### THE PROBLEM:
All lines with the word "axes" must be pulled from the entries below.

── RECORDS SUPPLIED ──

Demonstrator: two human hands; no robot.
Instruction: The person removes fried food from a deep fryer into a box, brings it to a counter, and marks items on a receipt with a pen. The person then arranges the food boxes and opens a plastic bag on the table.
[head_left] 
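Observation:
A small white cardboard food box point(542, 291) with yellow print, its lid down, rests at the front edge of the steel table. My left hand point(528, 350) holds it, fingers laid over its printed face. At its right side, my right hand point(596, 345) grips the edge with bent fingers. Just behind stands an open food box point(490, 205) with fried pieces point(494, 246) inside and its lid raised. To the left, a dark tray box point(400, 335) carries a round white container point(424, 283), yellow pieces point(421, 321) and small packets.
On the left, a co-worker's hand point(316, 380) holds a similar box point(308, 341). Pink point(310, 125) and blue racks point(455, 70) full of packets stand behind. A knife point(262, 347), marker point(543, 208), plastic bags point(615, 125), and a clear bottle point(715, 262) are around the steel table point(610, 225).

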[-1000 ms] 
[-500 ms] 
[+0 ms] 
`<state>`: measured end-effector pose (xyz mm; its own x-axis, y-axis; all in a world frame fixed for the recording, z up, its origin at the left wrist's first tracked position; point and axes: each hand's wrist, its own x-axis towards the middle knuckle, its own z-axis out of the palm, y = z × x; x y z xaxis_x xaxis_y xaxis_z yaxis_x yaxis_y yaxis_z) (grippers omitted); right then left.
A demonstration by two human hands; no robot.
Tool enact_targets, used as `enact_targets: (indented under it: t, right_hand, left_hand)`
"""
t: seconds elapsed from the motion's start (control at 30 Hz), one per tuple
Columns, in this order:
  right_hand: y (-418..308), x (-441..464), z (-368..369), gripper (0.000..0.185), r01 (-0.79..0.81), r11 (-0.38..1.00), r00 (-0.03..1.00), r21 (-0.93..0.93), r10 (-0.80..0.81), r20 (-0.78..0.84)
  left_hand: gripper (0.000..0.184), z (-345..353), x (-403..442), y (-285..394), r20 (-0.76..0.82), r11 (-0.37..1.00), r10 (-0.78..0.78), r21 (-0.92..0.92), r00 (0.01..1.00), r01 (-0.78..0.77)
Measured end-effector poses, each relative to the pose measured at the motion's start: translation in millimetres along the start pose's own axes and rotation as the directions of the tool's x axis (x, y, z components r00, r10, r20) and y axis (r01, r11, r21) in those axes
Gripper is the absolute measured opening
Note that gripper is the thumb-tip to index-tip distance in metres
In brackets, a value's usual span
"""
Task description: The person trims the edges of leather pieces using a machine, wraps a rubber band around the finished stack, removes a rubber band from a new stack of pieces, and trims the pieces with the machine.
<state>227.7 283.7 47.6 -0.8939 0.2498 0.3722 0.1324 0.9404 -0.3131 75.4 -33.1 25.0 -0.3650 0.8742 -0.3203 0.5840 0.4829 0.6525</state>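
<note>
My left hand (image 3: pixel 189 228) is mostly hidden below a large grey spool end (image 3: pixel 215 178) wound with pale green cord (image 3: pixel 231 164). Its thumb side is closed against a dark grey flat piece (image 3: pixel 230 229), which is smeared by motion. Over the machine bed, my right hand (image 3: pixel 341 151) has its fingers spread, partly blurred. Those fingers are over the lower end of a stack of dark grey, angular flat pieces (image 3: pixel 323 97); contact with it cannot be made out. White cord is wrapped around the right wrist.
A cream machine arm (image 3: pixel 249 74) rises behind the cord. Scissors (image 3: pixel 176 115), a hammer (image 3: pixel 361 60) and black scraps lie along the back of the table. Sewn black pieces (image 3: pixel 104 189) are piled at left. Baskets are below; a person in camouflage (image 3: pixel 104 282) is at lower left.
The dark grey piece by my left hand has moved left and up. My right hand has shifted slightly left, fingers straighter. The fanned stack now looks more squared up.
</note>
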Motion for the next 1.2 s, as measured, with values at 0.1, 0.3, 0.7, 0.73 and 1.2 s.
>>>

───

### EXPECTED ANSWER:
`<state>`: measured end-effector pose (xyz mm; its own x-axis, y-axis; all in a world frame fixed for the recording, z up, its origin at the left wrist's first tracked position; point and axes: each hand's wrist, its own x-axis towards the middle knuckle, its own z-axis out of the palm, y = z × x; x y z xaxis_x xaxis_y xaxis_z yaxis_x yaxis_y yaxis_z) (grippers omitted); right then left.
Measured end-effector poses, each relative to the pose measured at the motion's start: translation in millimetres along the start pose's own axes and rotation as the directions of the tool's x axis (x, y, z components r00, r10, r20) and y axis (r01, r11, r21) in those axes

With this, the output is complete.